"Deliverance" by James Dickey

This is the 1970 novel in which the more familiar film is based. Author James Dickey is better known as a poet than he his a novelist, having published numerous poetry books. For those who have seen the film but have not read the novel, you’re in for a wild ride. Usually, the novels are superior to their celluloid counterparts. This is another example. For those who have seen the film, the book has much more depth, the main and most important difference being that the novel is told from a single point of view, that of the character Ed. He, along with three of his buddies, decide to forgo city life for the weekend to go camping and canoeing in the Georgia wilderness to discover freedom and to connect with the wild - the “pure” wild. What begins as a weekend getaway among friends soon turns into one of the most horrific events one can imagine. I won’t spoil it for those who haven’t read the novel nor seen the film, but it’s an adventure well worth taking, believe me.

 

There are times where the story reminds me a hell of a lot of Ernest Hemingway’s “Nick Adams” stories, with their lush and beautiful descriptions of the wilderness; the pace of the novel seemingly echoing the pace of the river.
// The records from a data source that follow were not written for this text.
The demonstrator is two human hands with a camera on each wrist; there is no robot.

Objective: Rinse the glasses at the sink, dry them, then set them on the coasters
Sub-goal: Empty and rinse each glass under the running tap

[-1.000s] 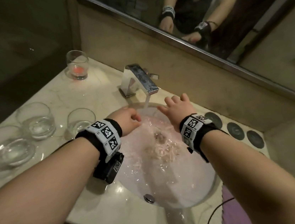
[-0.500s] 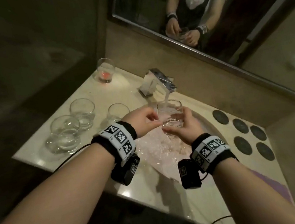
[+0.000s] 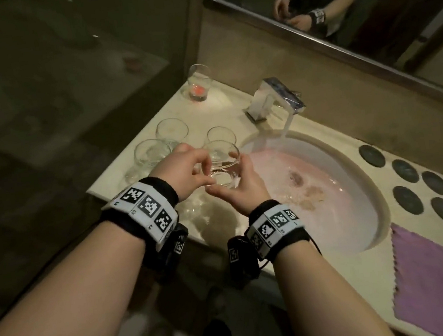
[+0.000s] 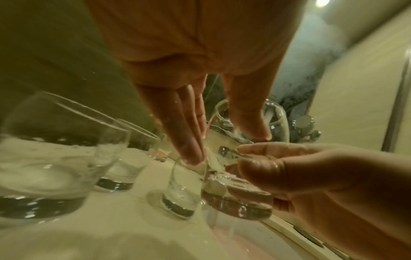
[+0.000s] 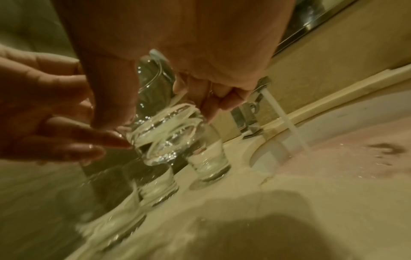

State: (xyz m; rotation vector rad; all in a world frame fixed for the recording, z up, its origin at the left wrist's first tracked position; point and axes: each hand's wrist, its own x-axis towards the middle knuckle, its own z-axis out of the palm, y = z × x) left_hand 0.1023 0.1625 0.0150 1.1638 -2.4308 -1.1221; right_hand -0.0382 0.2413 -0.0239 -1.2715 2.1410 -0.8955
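Note:
A clear tumbler point(image 3: 223, 155) is held upright by both hands over the sink's left rim, left of the water stream point(image 3: 287, 123). My left hand point(image 3: 206, 169) pinches its wall, thumb point(image 4: 249, 121) inside the rim and fingers point(image 4: 189, 137) outside. My right hand point(image 3: 228, 178) grips its thick base point(image 5: 164, 139) between thumb and fingers. Three clear glasses point(image 3: 171, 130) point(image 3: 151, 154) point(image 3: 221, 134) stand on the counter just behind. A glass with red residue point(image 3: 200, 85) stands at the far corner. Several dark round coasters point(image 3: 404, 170) lie right of the sink point(image 3: 370, 205).
The faucet point(image 3: 276, 99) runs into the pink-tinted basin. A purple cloth point(image 3: 437, 275) lies on the counter at the front right, below the coasters. A mirror point(image 3: 335, 14) rises behind the faucet. The counter's left edge drops off beside the glasses.
A second ago both hands were low in the basin with no glass showing. Half a second ago they held the glass under the stream. It now sits left of the stream.

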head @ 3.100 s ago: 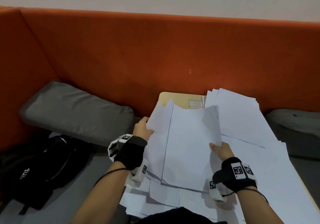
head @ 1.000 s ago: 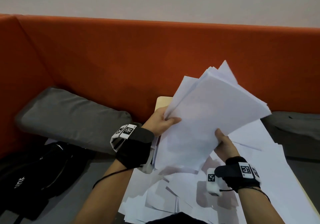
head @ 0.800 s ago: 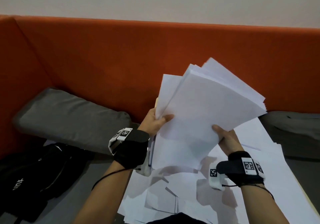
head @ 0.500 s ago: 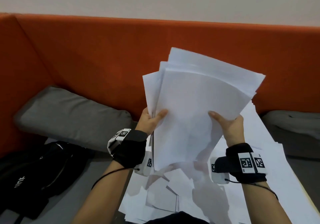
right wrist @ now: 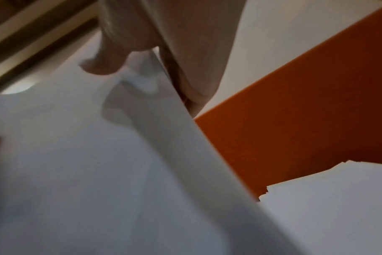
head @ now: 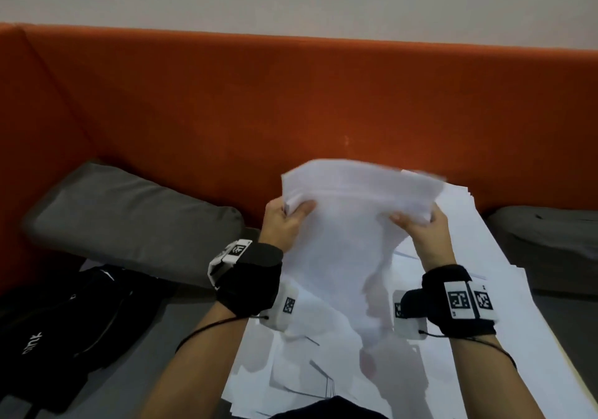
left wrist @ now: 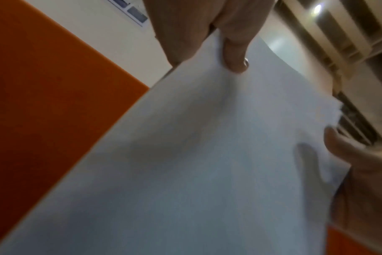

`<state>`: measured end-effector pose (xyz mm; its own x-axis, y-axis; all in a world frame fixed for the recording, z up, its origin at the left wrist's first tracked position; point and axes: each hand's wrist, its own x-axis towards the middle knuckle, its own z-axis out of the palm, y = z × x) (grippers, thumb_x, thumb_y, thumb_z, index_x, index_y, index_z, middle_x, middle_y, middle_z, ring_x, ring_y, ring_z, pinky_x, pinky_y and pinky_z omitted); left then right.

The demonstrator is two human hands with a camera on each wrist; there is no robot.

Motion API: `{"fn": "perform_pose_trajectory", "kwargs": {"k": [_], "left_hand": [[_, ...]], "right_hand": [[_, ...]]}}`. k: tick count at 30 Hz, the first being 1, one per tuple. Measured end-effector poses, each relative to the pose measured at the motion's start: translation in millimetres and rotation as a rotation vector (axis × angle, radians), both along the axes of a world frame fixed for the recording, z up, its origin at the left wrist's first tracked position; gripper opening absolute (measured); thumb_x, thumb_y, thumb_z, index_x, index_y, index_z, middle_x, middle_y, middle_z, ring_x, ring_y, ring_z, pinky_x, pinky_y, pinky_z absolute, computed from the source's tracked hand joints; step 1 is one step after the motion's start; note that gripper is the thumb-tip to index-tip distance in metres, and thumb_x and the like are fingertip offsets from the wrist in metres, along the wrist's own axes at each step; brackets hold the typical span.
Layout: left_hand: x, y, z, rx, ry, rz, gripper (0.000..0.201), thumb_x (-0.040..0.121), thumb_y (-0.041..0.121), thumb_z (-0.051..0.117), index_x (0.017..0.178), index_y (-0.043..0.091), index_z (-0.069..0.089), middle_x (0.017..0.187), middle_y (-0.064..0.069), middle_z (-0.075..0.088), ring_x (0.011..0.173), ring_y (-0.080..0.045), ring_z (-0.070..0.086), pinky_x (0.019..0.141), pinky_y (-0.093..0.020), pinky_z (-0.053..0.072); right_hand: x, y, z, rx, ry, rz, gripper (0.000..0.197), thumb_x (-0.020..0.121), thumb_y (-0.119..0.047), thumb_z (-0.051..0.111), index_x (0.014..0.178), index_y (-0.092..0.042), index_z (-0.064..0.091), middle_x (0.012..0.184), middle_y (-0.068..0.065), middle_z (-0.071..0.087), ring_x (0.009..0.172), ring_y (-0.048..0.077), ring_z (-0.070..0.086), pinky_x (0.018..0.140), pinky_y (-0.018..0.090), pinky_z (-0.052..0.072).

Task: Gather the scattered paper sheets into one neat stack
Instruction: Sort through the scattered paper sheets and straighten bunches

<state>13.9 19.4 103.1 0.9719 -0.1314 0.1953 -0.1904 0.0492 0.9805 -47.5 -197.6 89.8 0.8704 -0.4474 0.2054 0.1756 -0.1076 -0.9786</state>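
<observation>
Bare forearms, lower centre of the head view. Each wrist carries a black band [head: 249, 276] with white blocks [head: 408, 318] bearing black-and-white square markers [head: 459, 300]. A thin black cable [head: 207, 329] runs from each band along the forearm. Dark clothing [head: 326, 413] shows at bottom edge.

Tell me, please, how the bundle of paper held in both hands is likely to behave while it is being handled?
The bundle of paper looks floppy: it sags between the left hand and right hand. Its edges are fanned unevenly, so sheets may slide apart. It probably needs tapping square against the sheet-covered table.
</observation>
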Motion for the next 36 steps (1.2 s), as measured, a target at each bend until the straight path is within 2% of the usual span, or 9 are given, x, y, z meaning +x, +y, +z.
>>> {"fn": "perform_pose_trajectory", "kwargs": {"k": [3,10,16,19,22,27,31,33,36], "left_hand": [[2.9,-1.8,29.9,-0.091,-0.077,0.002,0.017,0.085,-0.001,0.060,0.084,0.016,0.064,0.064,0.022,0.069,0.064,0.007,0.064,0.069,-0.018,0.053],[-1.9,-5.9,52.9,-0.121,-0.186,-0.061,0.019,0.086,0.001,0.060,0.091,0.019,0.063,0.074,0.022,0.070,0.076,0.004,0.066,0.072,-0.015,0.054],[-7.0,-2.4,24.1,-0.026,-0.122,-0.113,0.027,0.084,0.007,0.064,0.105,0.024,0.059,0.102,0.009,0.066,0.099,-0.011,0.065,0.090,-0.031,0.053],[-9.6,-0.5,21.6,-0.023,-0.084,-0.115,0.028,0.086,0.002,0.060,0.097,0.027,0.057,0.094,0.015,0.063,0.083,0.006,0.065,0.080,-0.017,0.054],[-11.4,-2.4,22.9,-0.039,-0.037,-0.025,0.018,0.090,0.004,0.056,0.093,0.021,0.056,0.086,0.014,0.061,0.078,0.002,0.060,0.071,-0.014,0.053],[-5.0,-3.9,43.9,-0.079,-0.091,-0.009,0.017,0.091,0.007,0.054,0.104,0.017,0.059,0.099,-0.002,0.066,0.099,-0.025,0.064,0.093,-0.041,0.050],[-0.6,-2.0,39.5,-0.077,-0.149,-0.065,0.028,0.088,0.002,0.057,0.110,0.020,0.056,0.102,0.004,0.065,0.096,-0.015,0.063,0.092,-0.035,0.050],[-1.2,1.6,27.1,-0.051,-0.130,-0.080,0.031,0.088,0.000,0.057,0.110,0.022,0.056,0.102,0.006,0.065,0.095,-0.011,0.064,0.088,-0.031,0.052],[-0.2,7.0,7.9,-0.060,-0.043,-0.054,0.030,0.087,0.000,0.059,0.103,0.025,0.057,0.095,0.008,0.065,0.082,0.001,0.065,0.077,-0.022,0.055]], "right_hand": [[2.8,-0.2,8.1,0.019,0.014,0.010,0.021,0.077,-0.001,0.070,0.085,-0.019,0.065,0.068,-0.022,0.071,0.065,-0.008,0.065,0.065,0.015,0.051],[3.0,15.4,16.5,0.090,-0.089,-0.070,0.014,0.084,-0.009,0.065,0.080,-0.022,0.063,0.064,-0.018,0.070,0.060,-0.005,0.064,0.058,0.012,0.051],[2.2,22.2,0.9,0.058,0.025,-0.018,0.019,0.082,-0.009,0.067,0.101,-0.007,0.063,0.082,-0.006,0.065,0.061,-0.005,0.063,0.055,0.009,0.050],[4.2,24.3,-0.6,0.069,0.094,0.001,0.017,0.083,-0.012,0.067,0.099,-0.007,0.063,0.080,-0.003,0.065,0.065,0.007,0.064,0.053,0.010,0.050],[5.2,30.2,6.8,0.068,0.081,-0.040,0.009,0.086,-0.012,0.063,0.094,-0.008,0.062,0.076,-0.003,0.062,0.067,0.011,0.059,0.052,0.008,0.049],[6.0,37.1,30.6,0.035,-0.036,-0.063,0.004,0.089,-0.014,0.059,0.093,-0.013,0.061,0.077,-0.005,0.062,0.069,0.011,0.060,0.065,0.021,0.051],[7.2,33.9,23.7,0.041,-0.065,-0.009,0.019,0.084,-0.014,0.066,0.103,-0.015,0.063,0.088,-0.009,0.066,0.072,-0.003,0.064,0.070,0.017,0.054],[5.2,33.0,10.0,0.007,-0.001,0.012,0.017,0.081,-0.017,0.071,0.095,-0.019,0.062,0.087,-0.008,0.066,0.075,0.002,0.063,0.065,0.015,0.053],[5.3,31.2,-10.1,0.048,0.141,0.015,0.017,0.081,-0.015,0.070,0.095,-0.009,0.061,0.084,-0.003,0.065,0.077,0.014,0.061,0.057,0.013,0.051]]}}
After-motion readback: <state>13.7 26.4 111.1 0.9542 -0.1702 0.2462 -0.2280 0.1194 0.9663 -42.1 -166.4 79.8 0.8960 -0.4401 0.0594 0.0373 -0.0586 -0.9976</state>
It is with these descriptions where Dickey’s prose really shines and I’m sure it has everything to do with the fact that he is a very accomplished poet. The themes of survival and connecting with the wild are very strong here and offers a wonderful contrast with the character’s lives as “city people”. Their near condescending attitude towards the “backwoods” population they initially encounter also provides a wonderful symbol of entering a world that’s dangerous and unfamiliar; one that will put their ideas about survival to the ultimate test and each of the characters lives will permanently change after their experience.

 

There is a theme of hubris running through the novel: City vs Rural, Man vs. Wilderness, Man losing his “masculinity” in the modern world. There is a definite “macho” tone throughout the story but its one worth thinking about, particularly when the tables are turned for the characters. It is a very well written book and one I recommend.